Action item =>
Each entry, as given, must be output unchanged.

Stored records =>
○ ○ ○ ○ ○

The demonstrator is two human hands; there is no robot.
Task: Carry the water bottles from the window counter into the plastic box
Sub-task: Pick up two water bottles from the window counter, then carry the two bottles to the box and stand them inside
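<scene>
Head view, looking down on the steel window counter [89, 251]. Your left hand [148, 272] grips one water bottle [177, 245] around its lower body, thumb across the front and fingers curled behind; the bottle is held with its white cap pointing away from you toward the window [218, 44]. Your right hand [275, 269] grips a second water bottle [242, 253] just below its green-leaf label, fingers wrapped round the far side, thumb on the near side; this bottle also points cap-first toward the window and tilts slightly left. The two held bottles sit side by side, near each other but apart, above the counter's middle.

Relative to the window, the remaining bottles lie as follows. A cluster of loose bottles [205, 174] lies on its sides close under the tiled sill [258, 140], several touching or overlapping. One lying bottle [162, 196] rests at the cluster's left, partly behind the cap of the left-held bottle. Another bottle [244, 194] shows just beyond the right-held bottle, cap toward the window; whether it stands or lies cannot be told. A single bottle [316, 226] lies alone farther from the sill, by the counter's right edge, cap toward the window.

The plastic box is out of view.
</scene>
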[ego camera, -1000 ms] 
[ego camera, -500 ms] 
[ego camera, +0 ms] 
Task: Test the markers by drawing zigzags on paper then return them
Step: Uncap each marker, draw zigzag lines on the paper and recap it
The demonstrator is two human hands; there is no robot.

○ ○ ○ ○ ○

Answer box =>
The demonstrator is two human hands; there is no robot.
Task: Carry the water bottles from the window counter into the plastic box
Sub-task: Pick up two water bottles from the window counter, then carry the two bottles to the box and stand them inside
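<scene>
Head view, looking down on the steel window counter [89, 251]. Your left hand [148, 272] grips one water bottle [177, 245] around its lower body, thumb across the front and fingers curled behind; the bottle is held with its white cap pointing away from you toward the window [218, 44]. Your right hand [275, 269] grips a second water bottle [242, 253] just below its green-leaf label, fingers wrapped round the far side, thumb on the near side; this bottle also points cap-first toward the window and tilts slightly left. The two held bottles sit side by side, near each other but apart, above the counter's middle.

Relative to the window, the remaining bottles lie as follows. A cluster of loose bottles [205, 174] lies on its sides close under the tiled sill [258, 140], several touching or overlapping. One lying bottle [162, 196] rests at the cluster's left, partly behind the cap of the left-held bottle. Another bottle [244, 194] shows just beyond the right-held bottle, cap toward the window; whether it stands or lies cannot be told. A single bottle [316, 226] lies alone farther from the sill, by the counter's right edge, cap toward the window.

The plastic box is out of view.
</scene>
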[ego camera, -1000 ms] 
[ego camera, -500 ms] 
[ego camera, +0 ms] 
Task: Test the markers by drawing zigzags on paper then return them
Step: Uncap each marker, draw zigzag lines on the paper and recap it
The demonstrator is two human hands; there is no robot.

The given output is complete.